Automation initiatives require support and participation from other parts of the company, most notably manufacturing. One reason for its involvement is that, if development does adopt automated testing methods, manufacturing will have no reason not to adopt them too.

It, therefore, makes sense for the industry to participate in the specification of the new processes and systems, to ensure that they are also optimized for manufacturing purposes as well as for development. Principles such as Six Sigma and Lean Manufacturing should therefore be built into the system specifications.

It should be noted that process improvements, of the kind we have discussed, can be applied to existing drugs as well as new ones, provided equivalence between the old and new processes can be demonstrated.

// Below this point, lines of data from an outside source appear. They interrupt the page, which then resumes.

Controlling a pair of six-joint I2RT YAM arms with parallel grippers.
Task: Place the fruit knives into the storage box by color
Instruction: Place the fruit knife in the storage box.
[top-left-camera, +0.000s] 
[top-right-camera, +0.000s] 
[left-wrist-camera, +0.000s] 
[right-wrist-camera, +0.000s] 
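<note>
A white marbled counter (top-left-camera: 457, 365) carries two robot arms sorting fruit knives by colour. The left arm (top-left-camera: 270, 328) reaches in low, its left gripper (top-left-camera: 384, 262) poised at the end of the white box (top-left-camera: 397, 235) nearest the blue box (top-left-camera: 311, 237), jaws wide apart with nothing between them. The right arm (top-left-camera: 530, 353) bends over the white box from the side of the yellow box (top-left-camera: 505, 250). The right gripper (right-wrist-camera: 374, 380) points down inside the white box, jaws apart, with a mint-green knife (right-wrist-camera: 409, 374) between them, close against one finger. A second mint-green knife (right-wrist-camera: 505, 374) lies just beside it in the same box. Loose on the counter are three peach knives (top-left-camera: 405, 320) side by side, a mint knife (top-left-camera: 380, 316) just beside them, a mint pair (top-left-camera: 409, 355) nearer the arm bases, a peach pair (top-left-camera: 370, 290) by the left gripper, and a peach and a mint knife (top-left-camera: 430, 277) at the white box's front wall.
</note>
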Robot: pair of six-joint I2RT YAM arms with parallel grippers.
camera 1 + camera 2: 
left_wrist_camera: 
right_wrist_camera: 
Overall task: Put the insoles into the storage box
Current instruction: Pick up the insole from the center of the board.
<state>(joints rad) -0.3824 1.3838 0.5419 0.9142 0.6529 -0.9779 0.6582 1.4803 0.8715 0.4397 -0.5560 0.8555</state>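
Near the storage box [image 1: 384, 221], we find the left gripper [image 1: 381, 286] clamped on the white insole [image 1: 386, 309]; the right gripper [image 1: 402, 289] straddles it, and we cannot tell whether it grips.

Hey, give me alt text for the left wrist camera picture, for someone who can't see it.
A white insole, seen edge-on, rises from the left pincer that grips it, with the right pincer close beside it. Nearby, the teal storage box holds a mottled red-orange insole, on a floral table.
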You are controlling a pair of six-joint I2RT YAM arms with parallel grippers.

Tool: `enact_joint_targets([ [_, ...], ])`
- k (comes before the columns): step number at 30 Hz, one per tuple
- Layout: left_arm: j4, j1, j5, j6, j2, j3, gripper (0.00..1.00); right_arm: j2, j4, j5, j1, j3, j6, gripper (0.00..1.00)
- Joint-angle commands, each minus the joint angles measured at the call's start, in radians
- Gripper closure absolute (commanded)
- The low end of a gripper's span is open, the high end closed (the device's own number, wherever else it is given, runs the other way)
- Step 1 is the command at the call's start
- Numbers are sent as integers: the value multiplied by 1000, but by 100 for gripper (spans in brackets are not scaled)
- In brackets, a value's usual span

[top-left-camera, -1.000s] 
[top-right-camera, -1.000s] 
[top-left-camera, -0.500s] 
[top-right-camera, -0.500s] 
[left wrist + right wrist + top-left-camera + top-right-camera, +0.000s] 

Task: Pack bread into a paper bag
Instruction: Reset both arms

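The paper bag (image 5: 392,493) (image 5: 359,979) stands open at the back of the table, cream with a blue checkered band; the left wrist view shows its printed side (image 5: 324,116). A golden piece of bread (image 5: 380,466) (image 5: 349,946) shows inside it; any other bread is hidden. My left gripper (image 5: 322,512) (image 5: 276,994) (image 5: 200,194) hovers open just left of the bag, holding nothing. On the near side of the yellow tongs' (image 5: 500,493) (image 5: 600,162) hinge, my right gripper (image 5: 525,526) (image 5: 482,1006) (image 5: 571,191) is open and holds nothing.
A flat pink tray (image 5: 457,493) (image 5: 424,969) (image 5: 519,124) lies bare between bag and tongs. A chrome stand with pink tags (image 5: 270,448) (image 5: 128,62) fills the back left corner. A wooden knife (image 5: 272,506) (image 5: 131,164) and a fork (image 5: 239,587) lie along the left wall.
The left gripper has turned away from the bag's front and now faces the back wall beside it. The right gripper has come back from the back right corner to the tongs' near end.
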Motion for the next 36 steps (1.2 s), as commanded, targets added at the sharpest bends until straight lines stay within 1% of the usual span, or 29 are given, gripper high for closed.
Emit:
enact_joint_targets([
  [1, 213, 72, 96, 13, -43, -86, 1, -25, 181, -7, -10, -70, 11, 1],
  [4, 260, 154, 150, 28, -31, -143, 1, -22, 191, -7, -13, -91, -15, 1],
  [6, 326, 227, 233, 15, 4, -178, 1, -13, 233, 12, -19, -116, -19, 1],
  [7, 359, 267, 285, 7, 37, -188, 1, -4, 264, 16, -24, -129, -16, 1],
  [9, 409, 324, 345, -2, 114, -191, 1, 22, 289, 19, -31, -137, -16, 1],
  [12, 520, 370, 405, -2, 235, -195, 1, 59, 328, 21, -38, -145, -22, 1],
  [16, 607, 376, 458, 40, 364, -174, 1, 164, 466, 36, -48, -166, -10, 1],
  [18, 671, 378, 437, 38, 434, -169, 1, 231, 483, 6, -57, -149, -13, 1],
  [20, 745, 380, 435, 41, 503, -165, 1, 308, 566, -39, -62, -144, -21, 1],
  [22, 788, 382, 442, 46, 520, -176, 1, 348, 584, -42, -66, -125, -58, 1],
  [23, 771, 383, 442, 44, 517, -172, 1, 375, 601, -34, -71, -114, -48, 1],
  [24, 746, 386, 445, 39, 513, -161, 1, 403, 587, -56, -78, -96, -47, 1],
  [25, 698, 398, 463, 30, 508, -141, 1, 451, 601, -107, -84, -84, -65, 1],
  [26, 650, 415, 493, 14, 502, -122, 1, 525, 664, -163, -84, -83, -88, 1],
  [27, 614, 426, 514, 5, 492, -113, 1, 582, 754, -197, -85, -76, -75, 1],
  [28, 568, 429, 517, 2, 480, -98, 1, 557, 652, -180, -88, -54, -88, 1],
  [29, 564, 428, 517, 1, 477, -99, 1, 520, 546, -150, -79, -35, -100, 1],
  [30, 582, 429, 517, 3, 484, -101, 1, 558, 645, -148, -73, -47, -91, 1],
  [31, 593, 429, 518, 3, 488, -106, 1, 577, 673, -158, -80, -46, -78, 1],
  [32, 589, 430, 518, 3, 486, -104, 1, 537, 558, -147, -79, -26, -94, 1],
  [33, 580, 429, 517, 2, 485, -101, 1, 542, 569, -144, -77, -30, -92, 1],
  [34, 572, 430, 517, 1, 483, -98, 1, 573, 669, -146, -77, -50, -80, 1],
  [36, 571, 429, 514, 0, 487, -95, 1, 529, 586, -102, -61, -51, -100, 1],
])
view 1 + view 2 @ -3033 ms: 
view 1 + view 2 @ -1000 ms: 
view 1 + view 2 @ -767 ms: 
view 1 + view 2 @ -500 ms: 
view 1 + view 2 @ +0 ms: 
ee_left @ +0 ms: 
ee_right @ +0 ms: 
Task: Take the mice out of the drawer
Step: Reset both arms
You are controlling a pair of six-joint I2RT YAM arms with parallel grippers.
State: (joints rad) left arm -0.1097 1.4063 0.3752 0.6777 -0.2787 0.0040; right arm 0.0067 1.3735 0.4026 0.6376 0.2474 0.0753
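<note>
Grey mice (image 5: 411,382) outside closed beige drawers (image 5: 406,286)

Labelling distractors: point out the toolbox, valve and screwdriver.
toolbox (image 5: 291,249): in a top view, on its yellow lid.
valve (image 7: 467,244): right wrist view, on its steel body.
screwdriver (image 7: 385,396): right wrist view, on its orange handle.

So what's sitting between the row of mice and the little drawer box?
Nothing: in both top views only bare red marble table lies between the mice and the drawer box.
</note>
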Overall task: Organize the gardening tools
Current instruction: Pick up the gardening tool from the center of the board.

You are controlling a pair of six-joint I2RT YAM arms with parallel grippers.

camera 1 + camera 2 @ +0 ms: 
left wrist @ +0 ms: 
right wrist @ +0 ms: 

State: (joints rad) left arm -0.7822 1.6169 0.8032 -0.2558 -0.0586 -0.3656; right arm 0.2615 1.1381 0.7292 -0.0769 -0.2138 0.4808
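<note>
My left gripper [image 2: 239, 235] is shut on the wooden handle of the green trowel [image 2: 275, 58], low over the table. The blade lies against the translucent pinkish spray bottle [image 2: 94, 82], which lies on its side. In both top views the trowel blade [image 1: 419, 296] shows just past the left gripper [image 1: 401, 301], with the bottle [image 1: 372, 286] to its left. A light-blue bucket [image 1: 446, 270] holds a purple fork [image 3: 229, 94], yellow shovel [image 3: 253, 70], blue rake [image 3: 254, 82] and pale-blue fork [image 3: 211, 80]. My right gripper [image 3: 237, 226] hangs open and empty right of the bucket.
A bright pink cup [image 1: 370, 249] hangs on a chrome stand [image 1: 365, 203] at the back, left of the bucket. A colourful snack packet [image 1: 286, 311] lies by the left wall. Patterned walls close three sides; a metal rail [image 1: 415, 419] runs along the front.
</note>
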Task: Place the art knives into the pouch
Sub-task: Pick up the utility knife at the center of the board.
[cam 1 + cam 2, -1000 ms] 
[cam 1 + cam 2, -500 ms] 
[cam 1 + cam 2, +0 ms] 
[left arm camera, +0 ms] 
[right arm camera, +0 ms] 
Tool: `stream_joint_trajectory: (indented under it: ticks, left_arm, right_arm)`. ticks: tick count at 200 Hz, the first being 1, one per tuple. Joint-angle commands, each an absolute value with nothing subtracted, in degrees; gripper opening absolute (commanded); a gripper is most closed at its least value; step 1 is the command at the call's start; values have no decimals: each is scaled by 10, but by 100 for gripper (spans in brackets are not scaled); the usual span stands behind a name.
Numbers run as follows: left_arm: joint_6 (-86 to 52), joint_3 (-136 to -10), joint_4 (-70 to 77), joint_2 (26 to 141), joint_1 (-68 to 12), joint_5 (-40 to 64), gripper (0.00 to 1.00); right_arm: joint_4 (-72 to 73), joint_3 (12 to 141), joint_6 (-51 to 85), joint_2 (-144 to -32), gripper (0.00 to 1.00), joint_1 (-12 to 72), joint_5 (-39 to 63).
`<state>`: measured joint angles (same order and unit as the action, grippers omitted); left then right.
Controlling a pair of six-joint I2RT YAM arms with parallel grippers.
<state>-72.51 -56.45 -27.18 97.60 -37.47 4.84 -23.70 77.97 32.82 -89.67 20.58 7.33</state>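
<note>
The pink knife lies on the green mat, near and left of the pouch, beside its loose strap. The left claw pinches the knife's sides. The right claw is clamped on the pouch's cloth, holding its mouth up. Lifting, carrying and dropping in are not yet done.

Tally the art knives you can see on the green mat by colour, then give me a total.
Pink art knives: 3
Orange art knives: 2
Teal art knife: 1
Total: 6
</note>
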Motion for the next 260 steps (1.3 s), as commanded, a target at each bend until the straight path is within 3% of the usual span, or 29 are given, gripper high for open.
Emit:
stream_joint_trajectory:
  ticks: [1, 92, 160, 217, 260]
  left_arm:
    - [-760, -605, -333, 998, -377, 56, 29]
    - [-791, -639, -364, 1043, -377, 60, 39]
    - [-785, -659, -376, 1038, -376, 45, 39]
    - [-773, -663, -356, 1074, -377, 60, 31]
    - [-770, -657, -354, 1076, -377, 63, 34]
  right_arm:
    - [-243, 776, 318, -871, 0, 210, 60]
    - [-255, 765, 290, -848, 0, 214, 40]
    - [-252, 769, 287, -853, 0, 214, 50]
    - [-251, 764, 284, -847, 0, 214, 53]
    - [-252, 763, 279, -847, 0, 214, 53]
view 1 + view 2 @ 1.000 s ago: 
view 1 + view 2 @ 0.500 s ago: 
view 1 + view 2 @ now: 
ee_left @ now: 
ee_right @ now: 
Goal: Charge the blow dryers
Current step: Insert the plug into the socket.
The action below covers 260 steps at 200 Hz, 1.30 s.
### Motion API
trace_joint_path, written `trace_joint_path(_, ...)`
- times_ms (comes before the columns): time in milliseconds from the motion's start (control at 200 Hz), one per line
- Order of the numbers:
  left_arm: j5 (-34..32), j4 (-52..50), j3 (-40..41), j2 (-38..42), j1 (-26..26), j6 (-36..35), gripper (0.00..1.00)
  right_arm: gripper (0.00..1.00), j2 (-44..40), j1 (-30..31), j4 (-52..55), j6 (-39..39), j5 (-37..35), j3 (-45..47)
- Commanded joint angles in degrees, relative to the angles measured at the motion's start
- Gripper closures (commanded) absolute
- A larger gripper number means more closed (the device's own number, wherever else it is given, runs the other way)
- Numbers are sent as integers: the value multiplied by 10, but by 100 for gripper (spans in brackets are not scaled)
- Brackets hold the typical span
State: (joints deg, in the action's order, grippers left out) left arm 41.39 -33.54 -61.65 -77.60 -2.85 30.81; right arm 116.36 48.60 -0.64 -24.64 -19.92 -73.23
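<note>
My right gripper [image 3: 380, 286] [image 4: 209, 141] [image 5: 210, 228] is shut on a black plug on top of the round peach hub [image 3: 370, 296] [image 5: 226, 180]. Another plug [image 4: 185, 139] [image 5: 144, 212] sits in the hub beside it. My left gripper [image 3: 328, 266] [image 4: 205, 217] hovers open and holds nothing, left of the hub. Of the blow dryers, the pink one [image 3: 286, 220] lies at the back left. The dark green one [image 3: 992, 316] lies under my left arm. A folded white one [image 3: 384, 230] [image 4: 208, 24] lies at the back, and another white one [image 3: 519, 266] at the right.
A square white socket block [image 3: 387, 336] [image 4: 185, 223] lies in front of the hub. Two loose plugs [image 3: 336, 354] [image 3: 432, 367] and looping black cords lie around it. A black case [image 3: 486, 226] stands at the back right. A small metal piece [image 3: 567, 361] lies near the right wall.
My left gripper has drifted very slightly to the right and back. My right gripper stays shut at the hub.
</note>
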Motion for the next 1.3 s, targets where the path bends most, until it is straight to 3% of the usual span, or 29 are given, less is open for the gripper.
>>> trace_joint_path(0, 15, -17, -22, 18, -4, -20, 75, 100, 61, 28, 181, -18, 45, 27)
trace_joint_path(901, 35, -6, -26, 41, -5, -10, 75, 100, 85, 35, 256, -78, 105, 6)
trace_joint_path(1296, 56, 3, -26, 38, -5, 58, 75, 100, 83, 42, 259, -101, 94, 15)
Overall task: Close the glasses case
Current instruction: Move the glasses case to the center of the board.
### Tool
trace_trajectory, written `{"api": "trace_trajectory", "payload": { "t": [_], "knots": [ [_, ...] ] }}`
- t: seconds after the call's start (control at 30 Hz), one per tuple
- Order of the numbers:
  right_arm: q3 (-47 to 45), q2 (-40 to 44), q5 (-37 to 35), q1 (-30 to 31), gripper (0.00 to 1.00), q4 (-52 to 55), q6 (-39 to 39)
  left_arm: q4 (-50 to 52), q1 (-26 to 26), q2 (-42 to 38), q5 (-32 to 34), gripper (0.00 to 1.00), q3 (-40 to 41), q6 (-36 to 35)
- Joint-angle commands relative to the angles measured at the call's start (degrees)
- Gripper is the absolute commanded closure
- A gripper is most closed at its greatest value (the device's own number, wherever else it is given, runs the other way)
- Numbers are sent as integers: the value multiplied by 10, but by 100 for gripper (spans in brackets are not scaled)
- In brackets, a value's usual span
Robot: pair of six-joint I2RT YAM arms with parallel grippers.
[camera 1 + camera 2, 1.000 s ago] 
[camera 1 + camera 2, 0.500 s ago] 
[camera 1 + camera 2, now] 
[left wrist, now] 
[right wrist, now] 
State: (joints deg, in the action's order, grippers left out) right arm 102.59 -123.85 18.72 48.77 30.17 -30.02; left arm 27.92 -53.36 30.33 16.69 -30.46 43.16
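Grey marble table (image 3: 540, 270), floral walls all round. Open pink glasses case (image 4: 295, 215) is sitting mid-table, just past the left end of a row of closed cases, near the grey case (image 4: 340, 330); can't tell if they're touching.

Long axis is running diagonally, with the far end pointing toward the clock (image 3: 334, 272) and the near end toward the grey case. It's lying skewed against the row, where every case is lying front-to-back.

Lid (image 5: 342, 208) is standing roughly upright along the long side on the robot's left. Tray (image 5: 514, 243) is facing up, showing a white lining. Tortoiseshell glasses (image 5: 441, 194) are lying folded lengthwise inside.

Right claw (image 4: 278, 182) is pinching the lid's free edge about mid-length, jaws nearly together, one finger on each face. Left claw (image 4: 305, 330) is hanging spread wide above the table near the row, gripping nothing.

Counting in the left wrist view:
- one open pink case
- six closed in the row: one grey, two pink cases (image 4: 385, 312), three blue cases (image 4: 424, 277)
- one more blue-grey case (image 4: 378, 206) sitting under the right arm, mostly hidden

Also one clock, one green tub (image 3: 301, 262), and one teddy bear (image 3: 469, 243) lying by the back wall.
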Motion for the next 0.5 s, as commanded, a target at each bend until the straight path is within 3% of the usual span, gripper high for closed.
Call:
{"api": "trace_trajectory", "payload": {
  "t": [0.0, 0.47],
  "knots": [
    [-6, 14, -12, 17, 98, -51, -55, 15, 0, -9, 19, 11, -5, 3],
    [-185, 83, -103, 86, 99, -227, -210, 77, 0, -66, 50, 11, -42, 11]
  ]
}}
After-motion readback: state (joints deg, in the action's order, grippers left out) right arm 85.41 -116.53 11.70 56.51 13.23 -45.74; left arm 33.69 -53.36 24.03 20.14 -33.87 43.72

In just 24 hours, an automated system can carry out a trial that would have taken 30 people a whole month in the old pre-automation days, with the additional advantage of complete, reliable recording of every step.

The immediate gains from automated testing are in alleviating the development bottleneck, but manufacturing will be the area that achieves the greatest profit in the long run.

Adrian Howson is the managing consultant and Colin Toombs is a principal consultant, both in product and process engineering at PA Consulting Group, UK.